Emissione di fumi e odori molesti da attività commerciali nel condominio

Cassazione penale , sez. III, sentenza 04.05.2012 n° 16670  Premesso che è stato accertato, in fatto, con puntuale motivazione, che da un tubo collocato al di sotto dell’abitazione dei denuncianti pervenivano, all’interno della stessa, odori e fumi provenienti dalla cottura di cibi effettuata nella cucina dell’esercizio commerciale e che tale attività provocava caratteristici odori che arrecavano molestie a chi, per ragioni di prossimità, vi era esposto, va osservato che il tribunale si è adeguato all’indirizzo espresso da questa Corte nella sentenza n. 2475/2007 secondo cui è configurabile il reato di cui all’art. 674 cod. pen. (emissione di gas, vapori o fumi atti a offendere o molestare le persone) in presenza di molestie olfattive promananti da impianto produttivo in quanto non esiste una normativa statale che prevede disposizioni specifiche e valori limite in materia di odori, con conseguente individuazione del criterio della stretta tollerabilità quale parametro di legalità dell’emissione, attesa l’inidoneità ad approntare una protezione adeguata all’ambiente e alla salute umana di quello della normale tollerabilità, previsto dall’art. 844 cod. civ.  Anche, in precedenza la giurisprudenza di questa Corte (Cassazione 14 gennaio 2000 n. 407) ha ricondotto l’emissione di odori molesti alla fattispecie de qua essendo la percezione di un determinato odore il risultato della liberazione (nel caso in esame cottura di cibi) di prodotti volatili, come tali percepibili anche all’olfatto e definibili, secondo il linguaggio comune, anche come gas.  Non ha, quindi, pregio alcuno il rilievo difensivo secondo cui, nella specie, non sarebbe stata violata alcuna norma di settore.

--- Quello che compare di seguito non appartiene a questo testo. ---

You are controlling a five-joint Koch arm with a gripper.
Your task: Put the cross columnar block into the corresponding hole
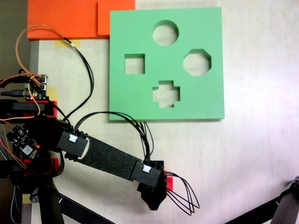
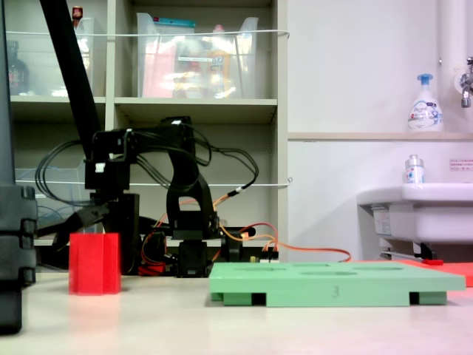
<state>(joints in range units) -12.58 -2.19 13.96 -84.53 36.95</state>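
Red and plus-sectioned, the small foam block [image 2: 94, 263] stands upright on the table, well apart from the green foam board [image 1: 135, 98] and its plus-shaped cutout [image 1: 166, 94]. My claw [image 2: 94, 222] hangs directly above the block, presumably lining up a grasp; whether its jaws are parted I cannot tell.

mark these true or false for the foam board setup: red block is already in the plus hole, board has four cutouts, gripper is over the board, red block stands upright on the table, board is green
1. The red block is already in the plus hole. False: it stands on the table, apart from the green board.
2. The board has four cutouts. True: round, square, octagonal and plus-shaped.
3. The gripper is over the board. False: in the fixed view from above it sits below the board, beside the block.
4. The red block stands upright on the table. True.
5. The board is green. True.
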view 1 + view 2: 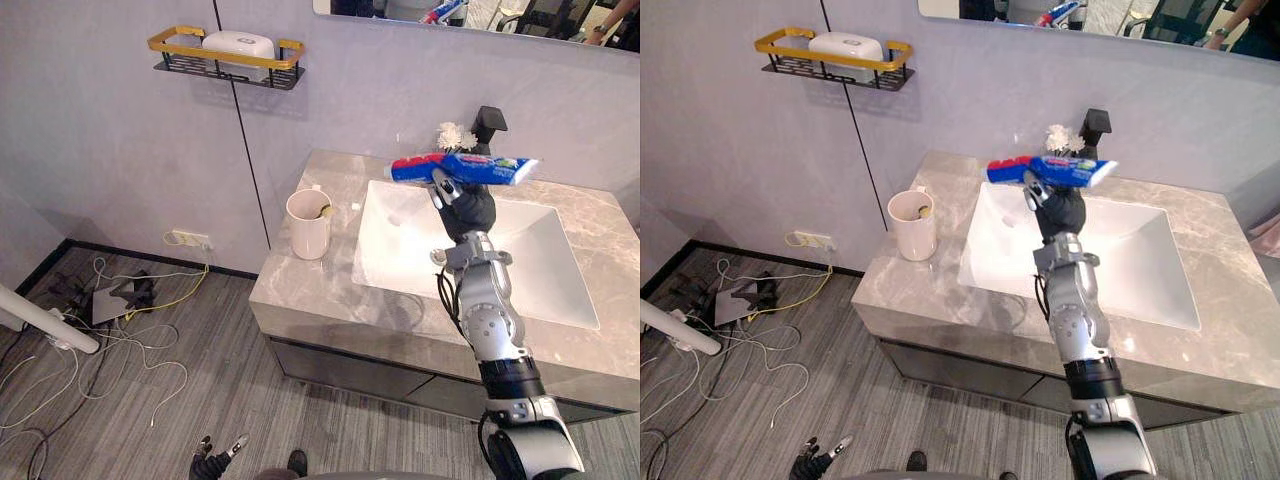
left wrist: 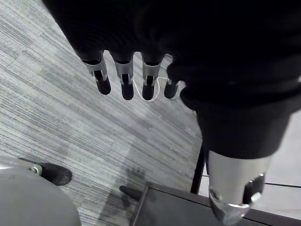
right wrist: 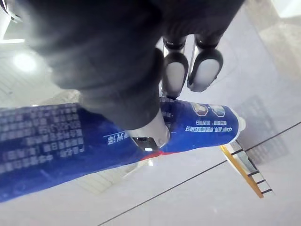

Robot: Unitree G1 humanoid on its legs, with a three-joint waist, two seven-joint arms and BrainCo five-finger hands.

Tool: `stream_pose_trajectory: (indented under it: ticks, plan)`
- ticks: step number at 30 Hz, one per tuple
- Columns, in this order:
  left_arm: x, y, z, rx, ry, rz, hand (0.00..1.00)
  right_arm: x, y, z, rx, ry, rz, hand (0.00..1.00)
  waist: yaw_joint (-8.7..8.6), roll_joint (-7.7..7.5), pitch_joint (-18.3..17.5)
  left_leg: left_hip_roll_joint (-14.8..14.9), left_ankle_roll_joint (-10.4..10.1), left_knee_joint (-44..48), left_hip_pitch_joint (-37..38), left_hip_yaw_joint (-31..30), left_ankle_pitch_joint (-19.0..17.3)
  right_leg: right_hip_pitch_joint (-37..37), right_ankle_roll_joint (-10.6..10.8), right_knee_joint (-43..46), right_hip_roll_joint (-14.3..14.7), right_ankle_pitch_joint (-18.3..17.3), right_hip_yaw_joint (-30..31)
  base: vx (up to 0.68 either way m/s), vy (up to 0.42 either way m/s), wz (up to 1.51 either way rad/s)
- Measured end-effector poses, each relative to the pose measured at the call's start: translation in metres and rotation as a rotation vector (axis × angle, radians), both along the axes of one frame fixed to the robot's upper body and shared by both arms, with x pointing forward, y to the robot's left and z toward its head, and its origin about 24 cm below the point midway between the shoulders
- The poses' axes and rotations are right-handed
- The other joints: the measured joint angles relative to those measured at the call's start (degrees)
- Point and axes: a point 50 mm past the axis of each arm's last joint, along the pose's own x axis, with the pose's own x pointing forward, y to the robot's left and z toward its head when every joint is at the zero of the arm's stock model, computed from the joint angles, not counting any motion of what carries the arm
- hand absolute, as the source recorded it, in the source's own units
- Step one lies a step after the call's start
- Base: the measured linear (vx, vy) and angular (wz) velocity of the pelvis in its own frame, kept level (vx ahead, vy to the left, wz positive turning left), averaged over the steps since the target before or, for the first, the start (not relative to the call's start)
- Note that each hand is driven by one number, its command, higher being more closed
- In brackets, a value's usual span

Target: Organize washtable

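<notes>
Right wrist view shows the right hand point(image 3: 141, 117) clamped round the middle of the blue toothpaste tube point(image 3: 51, 141), lifted level above the sink point(image 1: 520, 270), probably bound for the cup point(image 1: 308, 224) by the worktop's point(image 1: 300, 295) left edge, while the left hand point(image 2: 124, 77) hangs slack and empty.

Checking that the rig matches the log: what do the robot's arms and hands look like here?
The right arm is silver-grey, built of rounded segments, with a black band at one joint. The right hand wears a dark cover over its back and wrist. The left hand has the same dark cover, with silver fingers ending in dark tips set in a row.
</notes>
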Motion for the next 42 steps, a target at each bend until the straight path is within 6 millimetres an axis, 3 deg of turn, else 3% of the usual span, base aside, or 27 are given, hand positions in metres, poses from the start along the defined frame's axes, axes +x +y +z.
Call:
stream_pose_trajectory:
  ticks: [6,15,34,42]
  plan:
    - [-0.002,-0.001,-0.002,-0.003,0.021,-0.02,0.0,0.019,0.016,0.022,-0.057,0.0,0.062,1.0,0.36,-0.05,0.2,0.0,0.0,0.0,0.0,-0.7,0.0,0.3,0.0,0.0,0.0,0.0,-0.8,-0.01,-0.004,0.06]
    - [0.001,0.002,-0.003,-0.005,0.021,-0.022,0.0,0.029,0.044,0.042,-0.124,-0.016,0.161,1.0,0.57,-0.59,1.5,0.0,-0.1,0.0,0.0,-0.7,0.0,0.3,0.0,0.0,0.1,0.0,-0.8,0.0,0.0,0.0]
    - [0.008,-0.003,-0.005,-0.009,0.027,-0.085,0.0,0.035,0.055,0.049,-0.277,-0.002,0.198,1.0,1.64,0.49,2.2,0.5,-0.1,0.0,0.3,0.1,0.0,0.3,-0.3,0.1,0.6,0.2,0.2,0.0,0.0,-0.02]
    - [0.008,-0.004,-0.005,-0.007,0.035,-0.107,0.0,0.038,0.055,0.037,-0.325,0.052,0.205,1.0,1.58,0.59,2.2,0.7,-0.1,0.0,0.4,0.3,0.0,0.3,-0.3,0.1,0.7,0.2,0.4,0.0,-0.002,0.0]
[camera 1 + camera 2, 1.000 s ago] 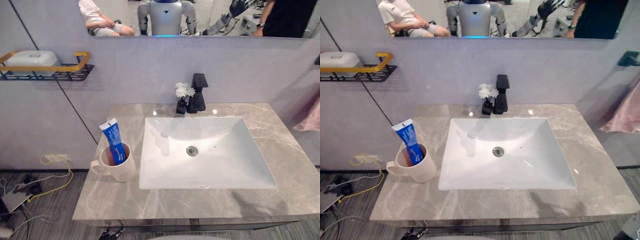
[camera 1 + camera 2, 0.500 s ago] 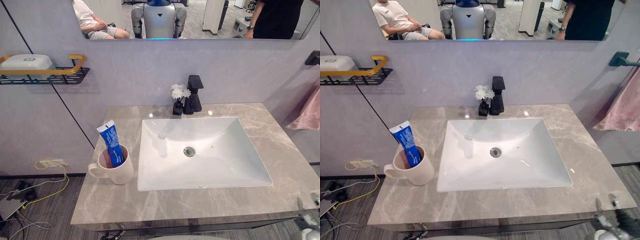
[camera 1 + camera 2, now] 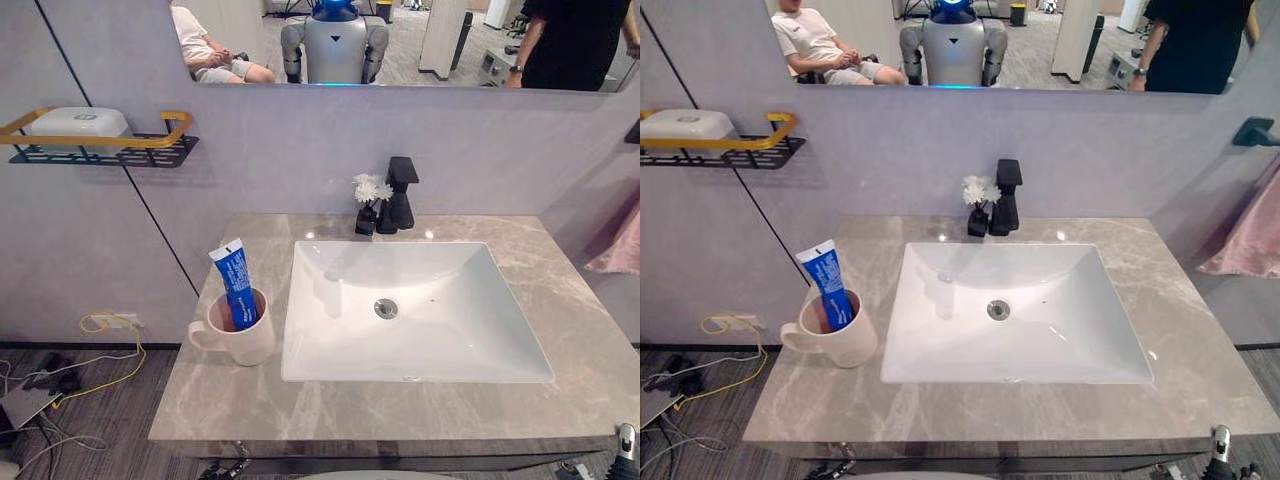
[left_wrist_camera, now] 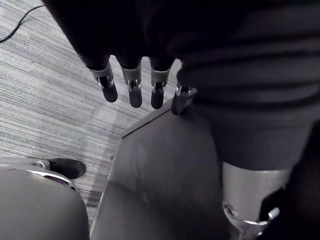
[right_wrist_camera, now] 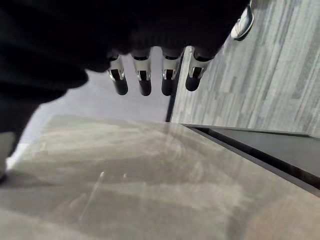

Ribadito che trattasi di un reato di pericolo, essendo sufficiente per la sua realizzazione l’attitudine dell’emissione a offendere o molestare le persone [Cassazione n. 3531/1998], laddove per molestia deve intendersi la situazione di disturbo della tranquillità e della quiete, con impatto negativo sulle normali attività della persona [Cassazione n. 678/1996], va riaffermato che, quando non esista una predeterminazione normativa dei limiti delle emissioni, si deve aver riguardo al criterio della stretta tollerabilità e non a quello della normale tollerabilità di cui all’art. 844 cod. civ. [Cassazione n. 19898/2005], anch’esso comunque condizionato, come quello della normale tollerabilità, dalla situazione ambientale e dalle altre circostanze che caratterizzano l’emissione molesta.
Nel caso in esame, non esistendo disposizioni specifiche e valori limite in materia di odori, è incensurabile il ritenuto superamento della stretta tollerabilità delle emissioni odorose provocate dall’attività esercitata dall’imputato in luogo abitato alla stregua delle acquisite testimonianze, valutate con adeguata motivazione.  Dichiara inammissibile il ricorso e condanna la riscorrente al pagamento delle spese del procedimento e della somma di € 1.000 in favore della cassa delle ammende, nonché alla rifusione delle spese sostenute nel grado dalle parti civili liquidate complessivamente in €. 1.000, oltre accessori di legge.